**DIRECTIONS:**
Reproduce the records exactly through the line with "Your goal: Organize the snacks".
─── AVAILABLE DATA ───
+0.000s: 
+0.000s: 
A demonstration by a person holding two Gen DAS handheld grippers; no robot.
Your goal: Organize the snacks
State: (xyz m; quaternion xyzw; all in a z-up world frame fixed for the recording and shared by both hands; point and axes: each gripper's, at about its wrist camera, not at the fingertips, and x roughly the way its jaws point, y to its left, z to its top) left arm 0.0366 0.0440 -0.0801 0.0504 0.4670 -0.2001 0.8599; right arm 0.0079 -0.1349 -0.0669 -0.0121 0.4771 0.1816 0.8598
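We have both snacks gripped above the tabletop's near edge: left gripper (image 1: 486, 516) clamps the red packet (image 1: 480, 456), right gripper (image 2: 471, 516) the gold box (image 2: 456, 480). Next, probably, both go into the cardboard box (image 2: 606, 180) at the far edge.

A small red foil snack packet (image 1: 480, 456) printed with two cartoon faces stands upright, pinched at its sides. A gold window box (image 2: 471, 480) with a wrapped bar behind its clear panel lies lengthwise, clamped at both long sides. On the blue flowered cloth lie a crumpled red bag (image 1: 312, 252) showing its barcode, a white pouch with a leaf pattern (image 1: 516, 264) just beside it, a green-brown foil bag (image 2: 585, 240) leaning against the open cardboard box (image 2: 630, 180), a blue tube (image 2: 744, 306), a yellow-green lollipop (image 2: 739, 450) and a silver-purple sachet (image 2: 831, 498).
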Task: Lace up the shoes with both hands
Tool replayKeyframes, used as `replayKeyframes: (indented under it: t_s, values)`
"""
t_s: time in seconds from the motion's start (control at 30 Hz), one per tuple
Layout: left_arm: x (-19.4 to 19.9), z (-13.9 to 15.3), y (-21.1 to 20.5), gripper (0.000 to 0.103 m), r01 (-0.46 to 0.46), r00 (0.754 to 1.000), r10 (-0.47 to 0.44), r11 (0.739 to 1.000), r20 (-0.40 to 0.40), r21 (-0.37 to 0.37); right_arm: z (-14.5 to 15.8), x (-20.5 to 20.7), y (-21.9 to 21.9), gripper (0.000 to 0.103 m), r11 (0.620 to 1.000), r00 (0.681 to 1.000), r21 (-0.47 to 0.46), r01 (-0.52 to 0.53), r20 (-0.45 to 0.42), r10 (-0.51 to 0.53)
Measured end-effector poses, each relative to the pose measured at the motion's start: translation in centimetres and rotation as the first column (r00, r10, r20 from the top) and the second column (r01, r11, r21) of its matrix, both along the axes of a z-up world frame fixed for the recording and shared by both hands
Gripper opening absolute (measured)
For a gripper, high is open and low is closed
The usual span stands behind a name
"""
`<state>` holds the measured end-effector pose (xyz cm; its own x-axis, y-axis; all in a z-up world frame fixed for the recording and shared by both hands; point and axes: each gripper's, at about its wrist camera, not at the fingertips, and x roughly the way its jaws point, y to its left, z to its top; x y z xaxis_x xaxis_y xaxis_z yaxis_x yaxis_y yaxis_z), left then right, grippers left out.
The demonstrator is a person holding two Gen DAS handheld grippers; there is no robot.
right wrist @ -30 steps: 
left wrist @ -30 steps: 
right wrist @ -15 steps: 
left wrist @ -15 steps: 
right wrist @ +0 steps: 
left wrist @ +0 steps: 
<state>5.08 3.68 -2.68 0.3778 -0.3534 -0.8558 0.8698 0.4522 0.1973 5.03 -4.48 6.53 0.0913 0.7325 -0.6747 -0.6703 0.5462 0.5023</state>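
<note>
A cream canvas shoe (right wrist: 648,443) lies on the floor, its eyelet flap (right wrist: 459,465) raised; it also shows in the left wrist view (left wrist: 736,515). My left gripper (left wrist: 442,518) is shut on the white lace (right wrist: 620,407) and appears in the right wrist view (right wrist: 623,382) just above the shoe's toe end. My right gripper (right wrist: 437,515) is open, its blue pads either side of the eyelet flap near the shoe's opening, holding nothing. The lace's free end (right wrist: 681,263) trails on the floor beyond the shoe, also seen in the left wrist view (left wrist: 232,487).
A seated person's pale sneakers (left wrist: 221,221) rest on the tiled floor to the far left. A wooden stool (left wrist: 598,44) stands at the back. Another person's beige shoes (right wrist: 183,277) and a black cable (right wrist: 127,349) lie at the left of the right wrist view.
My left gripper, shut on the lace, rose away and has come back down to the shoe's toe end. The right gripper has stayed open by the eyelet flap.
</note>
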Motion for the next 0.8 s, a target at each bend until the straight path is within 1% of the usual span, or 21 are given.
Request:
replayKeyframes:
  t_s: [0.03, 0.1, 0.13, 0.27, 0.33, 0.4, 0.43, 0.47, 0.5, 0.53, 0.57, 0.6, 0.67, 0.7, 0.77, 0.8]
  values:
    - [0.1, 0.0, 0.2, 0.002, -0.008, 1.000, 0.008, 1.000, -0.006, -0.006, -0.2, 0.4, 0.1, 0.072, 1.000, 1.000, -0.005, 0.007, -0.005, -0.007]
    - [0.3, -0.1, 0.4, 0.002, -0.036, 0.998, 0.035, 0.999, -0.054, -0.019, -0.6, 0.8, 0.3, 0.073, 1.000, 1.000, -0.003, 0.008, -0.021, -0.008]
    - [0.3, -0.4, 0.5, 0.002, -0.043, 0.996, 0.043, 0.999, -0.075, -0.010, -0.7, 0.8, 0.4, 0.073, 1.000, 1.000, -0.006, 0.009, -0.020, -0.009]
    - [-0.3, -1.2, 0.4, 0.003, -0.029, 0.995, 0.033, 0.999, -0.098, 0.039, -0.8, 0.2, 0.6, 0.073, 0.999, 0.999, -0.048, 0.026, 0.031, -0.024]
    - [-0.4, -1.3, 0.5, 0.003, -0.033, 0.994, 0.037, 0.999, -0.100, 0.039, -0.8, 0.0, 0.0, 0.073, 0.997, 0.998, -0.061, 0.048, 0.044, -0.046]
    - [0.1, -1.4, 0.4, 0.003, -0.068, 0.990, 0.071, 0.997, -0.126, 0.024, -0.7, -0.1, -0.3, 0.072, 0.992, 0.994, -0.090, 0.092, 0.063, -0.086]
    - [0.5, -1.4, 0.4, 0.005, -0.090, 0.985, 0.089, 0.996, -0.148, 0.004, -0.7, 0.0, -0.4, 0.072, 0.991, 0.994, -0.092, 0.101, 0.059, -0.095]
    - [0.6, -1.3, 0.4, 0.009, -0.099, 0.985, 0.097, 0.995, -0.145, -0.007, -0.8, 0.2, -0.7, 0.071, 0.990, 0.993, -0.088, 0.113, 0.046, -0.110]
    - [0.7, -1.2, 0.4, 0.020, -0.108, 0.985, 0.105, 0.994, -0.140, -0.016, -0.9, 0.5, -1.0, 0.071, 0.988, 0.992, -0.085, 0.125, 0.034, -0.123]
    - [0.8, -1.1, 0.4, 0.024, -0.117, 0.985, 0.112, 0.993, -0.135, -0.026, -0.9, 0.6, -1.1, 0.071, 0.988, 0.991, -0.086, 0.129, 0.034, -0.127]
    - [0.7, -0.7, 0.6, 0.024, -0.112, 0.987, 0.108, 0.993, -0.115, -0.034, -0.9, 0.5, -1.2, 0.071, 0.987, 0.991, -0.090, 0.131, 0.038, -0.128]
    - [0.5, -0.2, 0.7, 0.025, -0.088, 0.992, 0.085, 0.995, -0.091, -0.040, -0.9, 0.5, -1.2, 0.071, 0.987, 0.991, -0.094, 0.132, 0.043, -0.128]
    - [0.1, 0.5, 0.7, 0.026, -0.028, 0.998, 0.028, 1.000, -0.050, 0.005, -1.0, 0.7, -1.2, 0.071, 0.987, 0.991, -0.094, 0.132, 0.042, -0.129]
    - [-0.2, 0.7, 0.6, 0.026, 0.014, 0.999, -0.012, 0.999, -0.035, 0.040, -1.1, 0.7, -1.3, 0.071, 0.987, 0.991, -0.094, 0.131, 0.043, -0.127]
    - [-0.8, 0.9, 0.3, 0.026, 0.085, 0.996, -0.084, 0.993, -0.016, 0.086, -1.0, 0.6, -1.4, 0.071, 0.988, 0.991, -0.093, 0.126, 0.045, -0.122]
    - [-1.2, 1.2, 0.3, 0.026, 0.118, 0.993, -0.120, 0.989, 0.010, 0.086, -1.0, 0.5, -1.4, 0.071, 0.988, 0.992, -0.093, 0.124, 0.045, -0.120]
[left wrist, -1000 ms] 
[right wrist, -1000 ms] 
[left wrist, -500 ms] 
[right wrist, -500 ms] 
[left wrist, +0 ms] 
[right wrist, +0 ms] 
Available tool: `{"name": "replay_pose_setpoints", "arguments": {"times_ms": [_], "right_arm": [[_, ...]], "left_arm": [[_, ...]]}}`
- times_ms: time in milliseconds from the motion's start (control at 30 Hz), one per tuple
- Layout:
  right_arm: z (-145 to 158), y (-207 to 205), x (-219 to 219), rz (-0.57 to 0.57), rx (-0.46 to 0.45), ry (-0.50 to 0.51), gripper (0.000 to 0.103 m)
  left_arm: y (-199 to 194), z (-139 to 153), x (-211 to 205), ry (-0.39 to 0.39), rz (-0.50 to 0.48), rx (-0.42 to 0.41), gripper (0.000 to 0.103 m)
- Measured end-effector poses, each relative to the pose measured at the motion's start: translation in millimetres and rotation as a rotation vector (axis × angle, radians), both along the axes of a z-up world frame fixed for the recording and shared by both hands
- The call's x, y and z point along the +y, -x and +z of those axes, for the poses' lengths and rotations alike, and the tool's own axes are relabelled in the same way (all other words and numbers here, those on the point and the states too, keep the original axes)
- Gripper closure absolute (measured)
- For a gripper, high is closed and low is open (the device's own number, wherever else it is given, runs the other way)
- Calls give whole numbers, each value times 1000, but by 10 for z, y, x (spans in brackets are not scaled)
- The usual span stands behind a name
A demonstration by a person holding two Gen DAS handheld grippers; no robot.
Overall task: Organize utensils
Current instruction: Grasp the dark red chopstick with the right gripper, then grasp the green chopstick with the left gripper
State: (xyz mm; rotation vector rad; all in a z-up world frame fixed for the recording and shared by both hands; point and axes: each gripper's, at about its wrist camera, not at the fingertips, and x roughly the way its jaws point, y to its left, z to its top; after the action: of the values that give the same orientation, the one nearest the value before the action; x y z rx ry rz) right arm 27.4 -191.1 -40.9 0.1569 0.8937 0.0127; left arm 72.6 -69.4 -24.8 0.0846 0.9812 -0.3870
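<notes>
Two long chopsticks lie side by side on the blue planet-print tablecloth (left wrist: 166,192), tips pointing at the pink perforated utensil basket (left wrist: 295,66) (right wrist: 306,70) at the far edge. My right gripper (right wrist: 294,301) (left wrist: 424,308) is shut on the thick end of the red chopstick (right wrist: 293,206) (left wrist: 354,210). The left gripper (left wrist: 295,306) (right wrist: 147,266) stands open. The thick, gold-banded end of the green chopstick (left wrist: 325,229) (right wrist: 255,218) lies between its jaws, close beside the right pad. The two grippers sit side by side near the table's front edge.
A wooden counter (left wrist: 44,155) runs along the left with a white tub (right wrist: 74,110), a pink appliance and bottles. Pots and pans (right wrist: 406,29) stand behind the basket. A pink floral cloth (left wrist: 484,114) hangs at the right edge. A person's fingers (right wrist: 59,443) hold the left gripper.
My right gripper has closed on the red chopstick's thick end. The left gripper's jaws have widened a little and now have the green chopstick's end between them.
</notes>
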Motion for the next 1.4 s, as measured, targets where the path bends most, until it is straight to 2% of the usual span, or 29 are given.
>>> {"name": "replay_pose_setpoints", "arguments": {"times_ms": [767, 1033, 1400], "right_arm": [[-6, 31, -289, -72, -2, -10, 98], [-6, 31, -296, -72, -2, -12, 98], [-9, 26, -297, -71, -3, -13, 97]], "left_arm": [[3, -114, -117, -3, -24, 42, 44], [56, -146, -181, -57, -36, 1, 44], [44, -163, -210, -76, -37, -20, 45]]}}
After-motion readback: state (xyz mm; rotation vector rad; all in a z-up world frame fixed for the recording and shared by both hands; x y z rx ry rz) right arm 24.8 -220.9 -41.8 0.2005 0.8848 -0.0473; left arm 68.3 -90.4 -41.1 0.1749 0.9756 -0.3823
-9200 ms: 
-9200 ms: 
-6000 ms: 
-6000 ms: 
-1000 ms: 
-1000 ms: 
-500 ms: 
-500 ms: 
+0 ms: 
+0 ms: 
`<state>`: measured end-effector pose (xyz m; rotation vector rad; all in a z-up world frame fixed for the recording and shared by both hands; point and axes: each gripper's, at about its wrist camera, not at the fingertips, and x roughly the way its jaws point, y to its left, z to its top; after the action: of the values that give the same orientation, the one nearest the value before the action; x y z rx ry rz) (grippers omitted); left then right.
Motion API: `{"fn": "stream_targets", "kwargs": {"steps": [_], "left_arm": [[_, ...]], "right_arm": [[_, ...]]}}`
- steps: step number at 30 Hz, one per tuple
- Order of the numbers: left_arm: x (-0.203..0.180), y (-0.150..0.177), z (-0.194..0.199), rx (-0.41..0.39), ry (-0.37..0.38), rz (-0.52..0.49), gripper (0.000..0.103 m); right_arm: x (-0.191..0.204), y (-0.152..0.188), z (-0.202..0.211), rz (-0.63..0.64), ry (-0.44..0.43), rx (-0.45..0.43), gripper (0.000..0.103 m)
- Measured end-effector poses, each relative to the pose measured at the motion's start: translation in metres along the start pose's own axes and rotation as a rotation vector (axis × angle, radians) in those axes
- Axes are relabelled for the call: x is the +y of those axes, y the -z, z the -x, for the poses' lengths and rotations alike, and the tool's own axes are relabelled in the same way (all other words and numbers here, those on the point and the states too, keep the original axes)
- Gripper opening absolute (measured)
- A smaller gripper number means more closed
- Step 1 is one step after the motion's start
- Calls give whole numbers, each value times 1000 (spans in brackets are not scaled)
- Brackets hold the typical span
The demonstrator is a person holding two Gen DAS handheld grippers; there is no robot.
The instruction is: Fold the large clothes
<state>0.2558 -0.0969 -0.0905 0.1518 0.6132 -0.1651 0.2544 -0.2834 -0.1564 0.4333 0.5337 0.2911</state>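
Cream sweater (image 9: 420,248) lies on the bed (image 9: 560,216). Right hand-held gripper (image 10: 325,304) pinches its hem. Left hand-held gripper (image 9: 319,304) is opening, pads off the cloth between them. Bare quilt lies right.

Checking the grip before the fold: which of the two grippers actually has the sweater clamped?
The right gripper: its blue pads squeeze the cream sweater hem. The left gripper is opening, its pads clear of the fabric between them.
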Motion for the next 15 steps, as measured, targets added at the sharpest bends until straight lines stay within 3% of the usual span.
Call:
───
**ANSWER SECTION:**
+0.000s: 
+0.000s: 
A demonstration by a person holding two Gen DAS handheld grippers; no robot.
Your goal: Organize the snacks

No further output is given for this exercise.